Justice Ginsburg counseled her Egyptian viewers to look at the South African constitution's guarantee of basic human rights and an independent judiciary, and further commended the Canadian Charter of Rights and Freedoms and the European Convention on Human Rights.

The justice's concern for the adequacy of protection of due process in the United States is well-founded, but her choice of jurisdictions that are more exemplary is open to some question. South Africa is a country where even the sainted President Mandela described the high frequency of break-ins and robberies in wealthy white districts as a form of wealth redistribution.

When management of the South African hydro-electric power authority was outsourced to a Japanese company because of the occurrence of unacceptable and unprecedented power shortages, the deal was sealed with a publicly disclosed, outright ex gratia gift by the hired manager of $1 billion to South Africa's governing African national Congress. These aren't strictly civil rights matters, but they are symptomatic of a chronically lawless condition, whatever rights the country's constitution may purport to enact and protect.

Canada's Charter of Rights and Freedoms was devised by the former Prime Minister Pierre Trudeau for 15 years up to 1984, and his principal mandate was to prevent the secession of the mainly French province of Quebec, to distract voters from the issue of the division of powers between the federal and provincial governments, and to focus instead on the rights of man in flamboyant, Rousseauesque fashion.

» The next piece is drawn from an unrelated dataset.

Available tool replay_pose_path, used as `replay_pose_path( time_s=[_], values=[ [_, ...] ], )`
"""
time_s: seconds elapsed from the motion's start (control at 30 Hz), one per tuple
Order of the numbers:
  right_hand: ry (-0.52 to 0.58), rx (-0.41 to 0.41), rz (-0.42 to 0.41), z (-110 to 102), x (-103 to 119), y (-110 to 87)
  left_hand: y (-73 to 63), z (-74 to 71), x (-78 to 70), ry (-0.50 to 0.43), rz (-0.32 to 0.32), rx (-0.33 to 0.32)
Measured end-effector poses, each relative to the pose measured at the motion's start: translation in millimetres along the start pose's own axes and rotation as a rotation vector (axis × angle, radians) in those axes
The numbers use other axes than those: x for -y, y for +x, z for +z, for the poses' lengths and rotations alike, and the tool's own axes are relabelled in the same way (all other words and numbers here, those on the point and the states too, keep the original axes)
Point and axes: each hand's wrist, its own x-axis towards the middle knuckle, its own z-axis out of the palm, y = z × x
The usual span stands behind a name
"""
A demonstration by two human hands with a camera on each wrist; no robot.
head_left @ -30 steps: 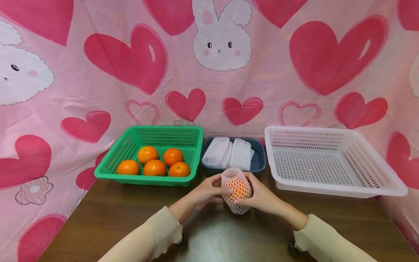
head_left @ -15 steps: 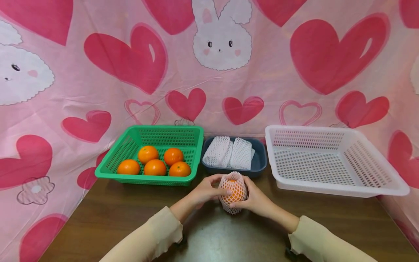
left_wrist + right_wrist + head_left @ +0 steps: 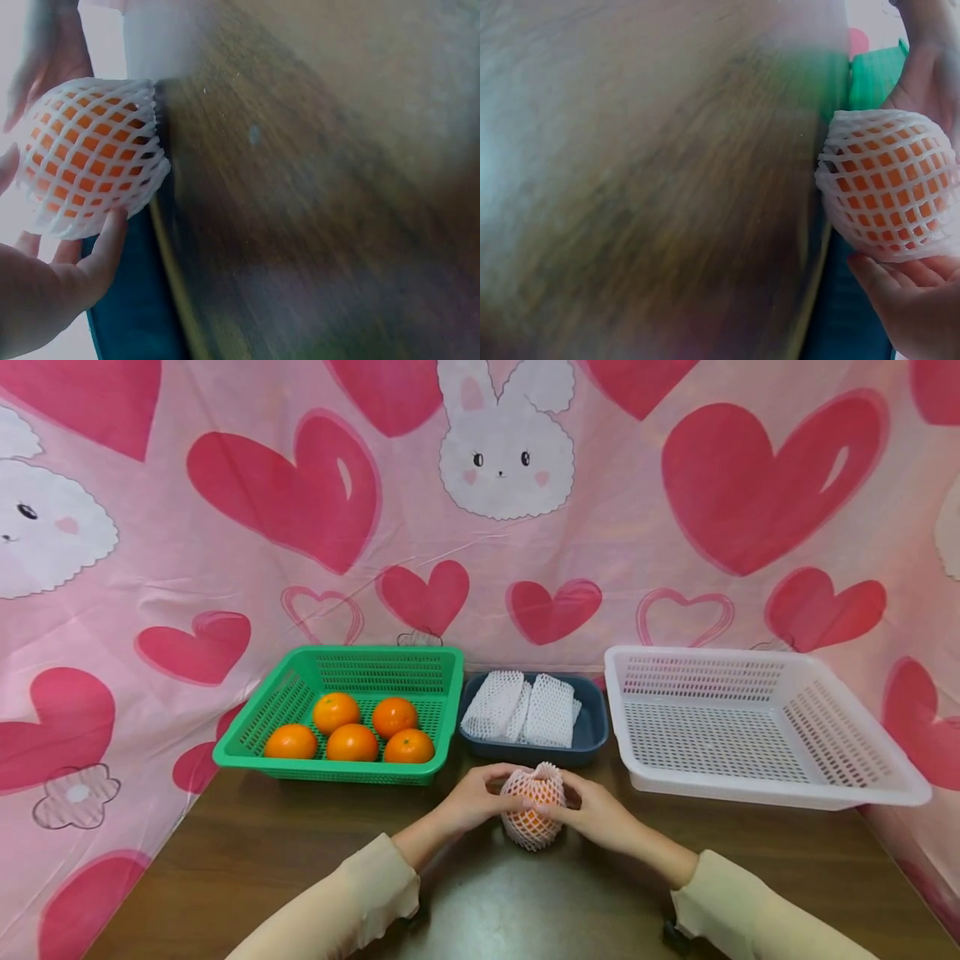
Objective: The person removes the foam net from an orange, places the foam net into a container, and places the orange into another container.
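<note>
Between the two hands, an orange in a white foam net sleeve (image 3: 534,814) stands on the table, the sleeve's upper end gathered above the fruit. The left hand (image 3: 474,799) holds it from the left, thumb in front and fingers reaching behind. From the other side the right hand (image 3: 597,810) holds it, its thumb also in front. In the left wrist view, the netted orange (image 3: 90,161) shows orange skin through the mesh, with the left hand (image 3: 56,289) at its side. The right wrist view shows the netted orange (image 3: 889,184) beside the right hand (image 3: 915,300).
A green basket (image 3: 337,770) with several bare oranges (image 3: 352,742) stands at the left. Folded foam net sleeves (image 3: 551,710) lie in a dark blue tray (image 3: 592,727) behind the hands. A white basket (image 3: 750,789) stands at the right on the brown table (image 3: 510,910).
The sleeve's upper end was an upright open tube and is now drawn in over the orange. The netted orange has moved slightly left and both hands have shifted around it.
</note>
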Motion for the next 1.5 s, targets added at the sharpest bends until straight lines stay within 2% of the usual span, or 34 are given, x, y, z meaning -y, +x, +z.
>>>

As a recitation of civil liberties, it is quite comprehensive, but the federal parliament and the legislatures of all the 10 provinces can vacate the property and civil rights clauses of the Charter on a case-by-case basis as it applies to each jurisdiction. This is not a very ironclad guarantee of the people's rights, and the escape clause has been invoked occasionally for dubious purposes. But the Canadian provinces have their own civil rights legislation, the common law is strong in these areas, and Canada does have one of the best civil rights records of any country in the world, but not particularly because of Trudeau's Charter, (which did largely succeed in its tactical political objective of out-maneuvering the Quebec separatists).

The European Convention is, again, a ringing affirmation of the rights in question, but it has practically no enforcement powers. Where it is applied within the European Union, most countries will act on rulings based on it, but the delinquent jurisdiction can re-legislate for another 10 years or so as the process repeats itself.

The perversity of legislatures is a tenacious condition. With that said, such an assertion of rights over 27 contiguous countries, where within living memory 20 of them were governed by communist, fascist, or Nazi dictatorships, whether indigenously generated or imposed by military occupation, is a great achievement. But its relevancy as guidance from a U.S. Supreme Court justice to the 80 million rights-starved people of Egypt is not entirely clear.

Where Justice Ginsburg deserves great commendation is in recognizing the erosion of the United States as the haven of human rights it has always proclaimed itself to be. It is one of the great ironies of modern times that the United States, in World War II, and the Cold War, led the world to the triumph of democracy, but is not now itself one of the world's better functioning democracies.

From the end of the Revolutionary War and the independence of the United States in 1783 to the landing of the allied armies in Normandy in 1944 to liberate Western Europe, there had been a net diminution of democratic rule in the world, other than in the demographic growth of its original beneficiaries: the British isles and advanced colonies, later the dominions (Canada, Australia, etc.), and the United States, Switzerland, and parts of Scandinavia. The Netherlands had enjoyed some democratic rights in 1783, as had the Danes, Norwegians (though part of Sweden), and as had, subsequently, France, Belgium, Greece, and the Czechs, but in 1944 these countries were awaiting deliverance from Nazi occupation.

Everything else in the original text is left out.